Before we get to efficiency, let's formalize the reduction technique we used throughout the undecidability chapter. Every proof there had the same shape: "assume B is decidable, use it to decide the known-undecidable A, contradiction." The tool that connects A to B is a mapping reduction.
Imagine you have a nightclub (problem B) with a bouncer who perfectly decides who gets in. You want to figure out whether someone is on the VIP list for a different club (problem A). If you can disguise any person from A's list so that the B-bouncer accepts them if and only if they'd be accepted at A — then B's bouncer is effectively solving A's problem. The disguise function is the reduction.
The key property: \(f\) must map yes-instances of A to yes-instances of B, AND no-instances of A to no-instances of B. It's a perfect disguise — it never introduces false positives or false negatives.
Recall from the undecidability page: to prove \(E_{\text{TM}}\) is undecidable, we showed that if we could decide emptiness, we could decide acceptance. Let's restate that as a formal mapping reduction to the complement of \(E_{\text{TM}}\):
Define \(f(\langle M, w \rangle)\) = \(\langle M_1 \rangle\), where \(M_1\) is a TM that does:
\(M_1 = \) "On input \(x\): if \(x \neq w\), reject. If \(x = w\), run \(M\) on \(w\) and accept if \(M\) accepts."
Why this works:
The function \(f\) is computable (it just constructs a TM description), and \(\langle M, w \rangle \in A_{\text{TM}} \iff f(\langle M, w \rangle) \in \overline{E_{\text{TM}}}\). Therefore \(A_{\text{TM}} \leq_m \overline{E_{\text{TM}}}\).

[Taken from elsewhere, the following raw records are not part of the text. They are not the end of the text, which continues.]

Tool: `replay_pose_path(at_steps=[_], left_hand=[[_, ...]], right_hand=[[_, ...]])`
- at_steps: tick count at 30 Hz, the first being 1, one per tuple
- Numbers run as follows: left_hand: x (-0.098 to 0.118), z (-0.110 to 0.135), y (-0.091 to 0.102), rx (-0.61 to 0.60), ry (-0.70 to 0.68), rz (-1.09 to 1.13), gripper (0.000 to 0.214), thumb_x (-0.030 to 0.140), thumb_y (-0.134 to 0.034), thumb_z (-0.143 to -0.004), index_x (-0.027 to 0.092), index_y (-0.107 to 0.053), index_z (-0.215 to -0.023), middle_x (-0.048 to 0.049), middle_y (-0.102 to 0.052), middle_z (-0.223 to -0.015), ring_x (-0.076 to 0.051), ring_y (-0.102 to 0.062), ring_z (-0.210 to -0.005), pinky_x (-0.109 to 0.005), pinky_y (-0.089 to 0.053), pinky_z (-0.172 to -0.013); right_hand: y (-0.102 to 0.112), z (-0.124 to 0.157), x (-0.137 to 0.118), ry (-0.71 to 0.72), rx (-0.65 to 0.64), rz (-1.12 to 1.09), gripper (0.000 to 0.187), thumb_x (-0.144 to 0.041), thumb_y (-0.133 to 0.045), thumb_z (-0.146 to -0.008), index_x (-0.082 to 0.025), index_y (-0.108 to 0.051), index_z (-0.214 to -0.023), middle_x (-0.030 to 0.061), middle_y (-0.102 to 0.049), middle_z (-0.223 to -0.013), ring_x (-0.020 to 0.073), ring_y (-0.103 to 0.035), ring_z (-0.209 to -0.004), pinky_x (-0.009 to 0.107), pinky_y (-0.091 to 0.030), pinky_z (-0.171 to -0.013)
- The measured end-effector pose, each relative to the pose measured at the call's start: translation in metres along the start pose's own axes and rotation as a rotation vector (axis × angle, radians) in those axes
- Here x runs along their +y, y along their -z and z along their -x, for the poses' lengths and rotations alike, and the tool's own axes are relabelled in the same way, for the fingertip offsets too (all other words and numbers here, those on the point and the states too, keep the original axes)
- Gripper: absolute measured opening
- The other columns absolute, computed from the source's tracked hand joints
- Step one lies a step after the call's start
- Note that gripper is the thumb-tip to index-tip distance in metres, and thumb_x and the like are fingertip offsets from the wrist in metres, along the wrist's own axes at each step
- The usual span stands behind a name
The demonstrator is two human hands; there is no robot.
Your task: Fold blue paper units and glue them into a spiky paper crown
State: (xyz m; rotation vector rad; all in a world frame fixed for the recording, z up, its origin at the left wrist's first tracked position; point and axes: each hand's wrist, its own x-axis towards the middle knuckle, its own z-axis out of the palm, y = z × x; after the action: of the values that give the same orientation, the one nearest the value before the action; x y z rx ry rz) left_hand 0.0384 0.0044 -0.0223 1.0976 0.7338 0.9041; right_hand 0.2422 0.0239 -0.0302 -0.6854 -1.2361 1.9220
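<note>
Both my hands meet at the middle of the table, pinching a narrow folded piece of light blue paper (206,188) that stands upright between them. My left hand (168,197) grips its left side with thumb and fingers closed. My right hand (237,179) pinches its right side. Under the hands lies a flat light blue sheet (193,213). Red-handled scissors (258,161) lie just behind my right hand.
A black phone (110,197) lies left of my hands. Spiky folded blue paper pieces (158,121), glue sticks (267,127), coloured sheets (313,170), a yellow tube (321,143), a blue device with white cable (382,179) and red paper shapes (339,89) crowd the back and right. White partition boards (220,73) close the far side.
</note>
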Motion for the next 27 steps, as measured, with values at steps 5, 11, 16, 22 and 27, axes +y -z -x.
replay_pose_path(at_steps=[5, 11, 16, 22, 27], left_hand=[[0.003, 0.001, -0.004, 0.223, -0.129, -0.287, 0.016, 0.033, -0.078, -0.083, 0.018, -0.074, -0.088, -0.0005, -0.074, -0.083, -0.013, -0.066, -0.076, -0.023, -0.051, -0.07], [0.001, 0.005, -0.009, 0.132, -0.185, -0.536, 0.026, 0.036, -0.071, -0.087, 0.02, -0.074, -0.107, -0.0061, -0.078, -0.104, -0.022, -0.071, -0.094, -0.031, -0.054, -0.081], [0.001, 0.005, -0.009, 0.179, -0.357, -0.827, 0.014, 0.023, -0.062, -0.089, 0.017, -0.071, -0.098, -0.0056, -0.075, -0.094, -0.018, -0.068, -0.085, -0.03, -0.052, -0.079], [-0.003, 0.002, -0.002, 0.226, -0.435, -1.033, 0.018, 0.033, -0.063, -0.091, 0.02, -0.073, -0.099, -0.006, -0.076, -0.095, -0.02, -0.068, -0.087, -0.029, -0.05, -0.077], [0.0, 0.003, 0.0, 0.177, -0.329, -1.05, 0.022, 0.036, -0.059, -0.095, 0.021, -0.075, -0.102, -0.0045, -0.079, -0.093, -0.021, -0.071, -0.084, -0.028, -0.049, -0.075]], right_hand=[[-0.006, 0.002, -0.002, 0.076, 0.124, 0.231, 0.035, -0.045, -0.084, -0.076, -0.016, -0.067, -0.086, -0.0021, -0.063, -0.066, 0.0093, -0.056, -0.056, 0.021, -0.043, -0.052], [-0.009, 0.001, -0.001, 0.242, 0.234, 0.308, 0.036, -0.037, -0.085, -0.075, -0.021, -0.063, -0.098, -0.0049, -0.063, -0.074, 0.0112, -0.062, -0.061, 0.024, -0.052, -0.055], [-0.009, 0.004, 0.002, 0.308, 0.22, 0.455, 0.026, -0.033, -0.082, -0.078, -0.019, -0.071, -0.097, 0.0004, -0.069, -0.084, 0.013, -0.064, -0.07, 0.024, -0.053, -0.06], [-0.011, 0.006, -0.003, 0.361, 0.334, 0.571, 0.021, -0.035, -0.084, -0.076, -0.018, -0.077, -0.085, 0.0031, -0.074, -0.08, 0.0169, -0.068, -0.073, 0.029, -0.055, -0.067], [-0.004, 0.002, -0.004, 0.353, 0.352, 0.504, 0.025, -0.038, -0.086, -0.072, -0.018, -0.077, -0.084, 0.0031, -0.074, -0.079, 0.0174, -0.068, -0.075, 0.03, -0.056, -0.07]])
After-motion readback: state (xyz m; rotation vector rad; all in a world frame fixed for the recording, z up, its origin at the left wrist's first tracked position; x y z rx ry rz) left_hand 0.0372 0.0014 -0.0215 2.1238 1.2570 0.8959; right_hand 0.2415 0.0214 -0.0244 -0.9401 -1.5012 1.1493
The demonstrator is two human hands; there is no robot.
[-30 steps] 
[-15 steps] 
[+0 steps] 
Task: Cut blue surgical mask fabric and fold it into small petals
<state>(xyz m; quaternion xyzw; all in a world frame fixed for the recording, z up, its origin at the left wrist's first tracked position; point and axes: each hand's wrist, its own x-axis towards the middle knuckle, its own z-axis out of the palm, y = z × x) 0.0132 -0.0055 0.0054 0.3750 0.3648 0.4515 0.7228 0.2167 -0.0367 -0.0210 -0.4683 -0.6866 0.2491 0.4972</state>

The same reduction also gives us \(\overline{A_{\text{TM}}} \leq_m E_{\text{TM}}\) (note the complements flip):
Use the same function \(f(\langle M, w \rangle) = \langle M_1 \rangle\) as above.
Mapping reductions transfer decidability and recognizability downward (from the target to the source), and undecidability upward (from the source to the target):
Let \(R\) be a decider for \(B\) and \(f\) the reduction from \(A\) to \(B\). Build a decider for \(A\):
"On input \(w\): compute \(f(w)\), then run \(R\) on \(f(w)\). Accept if \(R\) accepts; reject if \(R\) rejects."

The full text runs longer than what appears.